I suspect the reason someone put that in however many years ago was in a misguided attempt to guarantee ordering of elements. (IE: new elements always appear first when enumerating). This behavior is not necessary - if the user wants to guarantee ordering, he should keep a seperate array.

I made up a patch which removes the extra linked list and therefore fixes the speed problem. Most of the changes are in GSIMap.h. There are minor changes in other files to make them use the iteration functions where they had been directly iterating over the linked list themselves.

<http://languor.static.net/~jknight/gnustep-patches/GSIMap-speed.patch>

It appears to work correctly. However - It adds a field to NSHashEnumeration and NSMapEnumeration. They now have 3 fields, which is in line with what the Apple API spec says, but not with what they previously were. This is a problem for binary compatibility (if anyone actually uses the NSMapTable/NSHashTable functions).

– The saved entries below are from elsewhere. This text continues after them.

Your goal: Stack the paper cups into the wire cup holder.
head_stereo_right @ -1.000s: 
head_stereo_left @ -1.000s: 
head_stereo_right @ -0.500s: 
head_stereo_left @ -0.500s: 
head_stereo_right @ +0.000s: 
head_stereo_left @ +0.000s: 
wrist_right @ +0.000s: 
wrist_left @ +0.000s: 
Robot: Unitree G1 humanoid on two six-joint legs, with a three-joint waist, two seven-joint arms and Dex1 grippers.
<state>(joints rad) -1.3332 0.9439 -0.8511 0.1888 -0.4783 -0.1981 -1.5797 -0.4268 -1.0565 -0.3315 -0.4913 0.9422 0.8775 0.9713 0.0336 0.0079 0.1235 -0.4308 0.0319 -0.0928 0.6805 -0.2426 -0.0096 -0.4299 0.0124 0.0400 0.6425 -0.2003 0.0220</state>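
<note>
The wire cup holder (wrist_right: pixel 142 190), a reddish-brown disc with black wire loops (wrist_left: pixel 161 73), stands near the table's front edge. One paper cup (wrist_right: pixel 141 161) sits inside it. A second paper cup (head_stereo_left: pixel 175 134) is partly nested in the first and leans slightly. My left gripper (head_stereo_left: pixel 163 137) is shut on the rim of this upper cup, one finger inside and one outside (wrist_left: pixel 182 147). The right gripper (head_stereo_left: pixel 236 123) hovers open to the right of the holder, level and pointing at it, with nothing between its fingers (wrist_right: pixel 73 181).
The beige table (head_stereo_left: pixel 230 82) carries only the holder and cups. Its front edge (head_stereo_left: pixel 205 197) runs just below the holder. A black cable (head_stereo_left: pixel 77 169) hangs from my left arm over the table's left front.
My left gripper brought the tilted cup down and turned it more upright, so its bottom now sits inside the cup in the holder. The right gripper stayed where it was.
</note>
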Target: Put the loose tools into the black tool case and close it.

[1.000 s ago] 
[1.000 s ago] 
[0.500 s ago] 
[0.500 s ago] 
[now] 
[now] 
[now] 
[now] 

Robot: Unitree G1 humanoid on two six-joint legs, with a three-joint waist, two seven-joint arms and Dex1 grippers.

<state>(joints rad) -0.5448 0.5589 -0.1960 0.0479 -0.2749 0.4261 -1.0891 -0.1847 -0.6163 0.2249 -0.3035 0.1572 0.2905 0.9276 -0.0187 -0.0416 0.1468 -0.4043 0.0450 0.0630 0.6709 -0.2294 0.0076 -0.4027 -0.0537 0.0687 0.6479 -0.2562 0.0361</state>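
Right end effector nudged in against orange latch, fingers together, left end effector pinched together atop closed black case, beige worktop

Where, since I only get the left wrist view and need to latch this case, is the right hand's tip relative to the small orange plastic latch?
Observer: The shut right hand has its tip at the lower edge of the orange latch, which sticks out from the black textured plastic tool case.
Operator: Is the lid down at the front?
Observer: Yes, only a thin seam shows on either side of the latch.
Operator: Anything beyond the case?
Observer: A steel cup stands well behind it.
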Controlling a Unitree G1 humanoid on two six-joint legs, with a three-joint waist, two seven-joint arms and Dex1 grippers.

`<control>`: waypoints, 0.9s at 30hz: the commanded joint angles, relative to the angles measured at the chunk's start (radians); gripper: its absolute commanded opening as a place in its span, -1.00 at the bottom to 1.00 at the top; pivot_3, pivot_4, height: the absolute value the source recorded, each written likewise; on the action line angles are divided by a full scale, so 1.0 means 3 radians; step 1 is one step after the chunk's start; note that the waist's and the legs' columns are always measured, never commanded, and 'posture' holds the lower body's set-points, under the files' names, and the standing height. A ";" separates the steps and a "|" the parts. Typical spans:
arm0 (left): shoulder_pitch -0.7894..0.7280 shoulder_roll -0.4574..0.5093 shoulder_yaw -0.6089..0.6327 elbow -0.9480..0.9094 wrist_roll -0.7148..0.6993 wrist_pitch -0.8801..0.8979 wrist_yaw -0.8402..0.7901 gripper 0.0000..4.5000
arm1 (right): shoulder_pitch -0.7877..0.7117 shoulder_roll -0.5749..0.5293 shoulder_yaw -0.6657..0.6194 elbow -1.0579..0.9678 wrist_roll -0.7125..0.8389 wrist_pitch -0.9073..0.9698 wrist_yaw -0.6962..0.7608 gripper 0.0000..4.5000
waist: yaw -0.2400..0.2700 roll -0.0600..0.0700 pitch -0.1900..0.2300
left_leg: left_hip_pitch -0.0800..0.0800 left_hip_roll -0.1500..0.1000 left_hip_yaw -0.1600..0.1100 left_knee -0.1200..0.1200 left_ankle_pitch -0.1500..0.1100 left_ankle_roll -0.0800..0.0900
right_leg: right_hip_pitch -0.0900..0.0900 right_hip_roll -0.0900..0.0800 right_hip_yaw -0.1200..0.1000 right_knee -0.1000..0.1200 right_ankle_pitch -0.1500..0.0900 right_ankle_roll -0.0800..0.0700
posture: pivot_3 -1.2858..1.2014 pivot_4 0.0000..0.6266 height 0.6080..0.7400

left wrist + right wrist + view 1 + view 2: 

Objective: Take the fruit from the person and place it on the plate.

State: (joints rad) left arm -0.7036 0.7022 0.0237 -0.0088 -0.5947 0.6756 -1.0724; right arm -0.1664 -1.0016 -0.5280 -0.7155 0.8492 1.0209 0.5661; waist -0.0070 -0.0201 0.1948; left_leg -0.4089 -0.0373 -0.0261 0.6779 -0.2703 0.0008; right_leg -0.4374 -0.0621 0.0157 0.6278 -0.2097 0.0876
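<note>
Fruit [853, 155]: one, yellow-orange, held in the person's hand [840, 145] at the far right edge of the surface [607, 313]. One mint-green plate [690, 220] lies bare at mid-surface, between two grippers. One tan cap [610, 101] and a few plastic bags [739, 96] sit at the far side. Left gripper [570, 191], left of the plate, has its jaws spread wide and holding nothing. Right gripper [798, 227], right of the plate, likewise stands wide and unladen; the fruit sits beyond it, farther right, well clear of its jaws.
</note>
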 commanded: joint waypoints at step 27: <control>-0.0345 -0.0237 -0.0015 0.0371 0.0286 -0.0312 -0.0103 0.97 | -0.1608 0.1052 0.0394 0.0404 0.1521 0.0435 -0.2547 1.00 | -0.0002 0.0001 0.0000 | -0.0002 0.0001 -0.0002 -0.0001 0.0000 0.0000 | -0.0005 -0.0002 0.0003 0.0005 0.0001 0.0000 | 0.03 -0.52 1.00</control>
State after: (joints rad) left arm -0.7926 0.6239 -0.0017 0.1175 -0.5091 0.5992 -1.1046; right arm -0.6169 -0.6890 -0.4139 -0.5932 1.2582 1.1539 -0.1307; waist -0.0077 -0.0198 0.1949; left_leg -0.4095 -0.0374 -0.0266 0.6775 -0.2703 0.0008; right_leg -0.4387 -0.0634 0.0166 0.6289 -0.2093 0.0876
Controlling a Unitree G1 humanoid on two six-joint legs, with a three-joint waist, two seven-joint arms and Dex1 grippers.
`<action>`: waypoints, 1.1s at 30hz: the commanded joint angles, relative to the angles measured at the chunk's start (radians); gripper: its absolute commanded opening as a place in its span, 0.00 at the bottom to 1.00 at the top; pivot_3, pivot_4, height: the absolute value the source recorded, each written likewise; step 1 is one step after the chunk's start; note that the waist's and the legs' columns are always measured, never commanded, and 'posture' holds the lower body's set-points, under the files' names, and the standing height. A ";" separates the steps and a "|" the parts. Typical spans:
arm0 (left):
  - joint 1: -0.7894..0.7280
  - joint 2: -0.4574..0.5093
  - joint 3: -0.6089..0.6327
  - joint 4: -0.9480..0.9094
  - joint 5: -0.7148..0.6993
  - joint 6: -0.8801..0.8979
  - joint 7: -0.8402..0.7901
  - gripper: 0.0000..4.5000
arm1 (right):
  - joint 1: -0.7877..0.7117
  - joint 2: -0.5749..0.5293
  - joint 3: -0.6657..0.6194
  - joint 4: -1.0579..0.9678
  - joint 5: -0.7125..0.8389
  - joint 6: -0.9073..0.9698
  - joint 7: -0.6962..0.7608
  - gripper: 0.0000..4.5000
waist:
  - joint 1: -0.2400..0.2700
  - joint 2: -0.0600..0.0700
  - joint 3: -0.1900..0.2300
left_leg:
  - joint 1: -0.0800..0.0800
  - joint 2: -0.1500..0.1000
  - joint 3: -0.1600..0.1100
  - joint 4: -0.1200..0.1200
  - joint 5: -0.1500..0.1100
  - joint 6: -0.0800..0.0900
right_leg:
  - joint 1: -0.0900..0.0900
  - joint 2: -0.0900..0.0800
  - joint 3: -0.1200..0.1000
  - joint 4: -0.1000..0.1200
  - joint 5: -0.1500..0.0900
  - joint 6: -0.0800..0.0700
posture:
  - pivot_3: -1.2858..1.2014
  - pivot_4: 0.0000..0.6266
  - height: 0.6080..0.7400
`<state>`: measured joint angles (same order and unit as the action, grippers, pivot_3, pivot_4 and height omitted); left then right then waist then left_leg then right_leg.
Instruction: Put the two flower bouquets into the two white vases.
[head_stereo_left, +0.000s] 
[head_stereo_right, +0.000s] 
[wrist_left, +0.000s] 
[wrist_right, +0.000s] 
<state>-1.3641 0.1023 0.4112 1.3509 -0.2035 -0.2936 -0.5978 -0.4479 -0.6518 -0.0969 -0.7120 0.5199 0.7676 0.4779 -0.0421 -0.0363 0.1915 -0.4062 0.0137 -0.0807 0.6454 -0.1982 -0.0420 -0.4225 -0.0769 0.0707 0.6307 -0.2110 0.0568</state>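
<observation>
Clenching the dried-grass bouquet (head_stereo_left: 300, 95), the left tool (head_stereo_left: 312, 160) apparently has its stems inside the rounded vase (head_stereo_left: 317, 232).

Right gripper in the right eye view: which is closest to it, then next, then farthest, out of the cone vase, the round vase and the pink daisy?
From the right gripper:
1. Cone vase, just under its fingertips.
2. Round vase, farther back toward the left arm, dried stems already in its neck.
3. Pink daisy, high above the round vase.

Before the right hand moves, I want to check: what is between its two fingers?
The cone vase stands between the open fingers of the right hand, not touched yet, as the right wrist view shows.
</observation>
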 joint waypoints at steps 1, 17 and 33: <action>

If binary compatibility is necessary for unstable versions, a workaround could be coded to use one of the fields in the two-field version as a pointer to the real data which is allocated in NSEnumerateHashTable and freed in NSEndHashTableEnumeration.

James

PS: there are other patches on <http://languor.static.net/~jknight/gnustep-patches/> that you might also want to apply. I've mentioned these problems in prior emails, but I'll just mention them again:

- FastMallocBuffer-bug.patch gets rid of FastMallocBuffer when GC is enabled, as it is not necessary, and the implementation calls into the autorelease pool directly, which causes problems in GC, as the autorelease pools are not used. - NSData-gc-bug.patch fixes a couple of trivial naming bugs which cause NSData to not even compile with GC enabled. - GC-release.patch fixes a few of the places I've found where memory isn't zeroed in a collection after releasing an object it contains, thus creating problems with objects staying around longer than their intended lifetime when GC is enabled.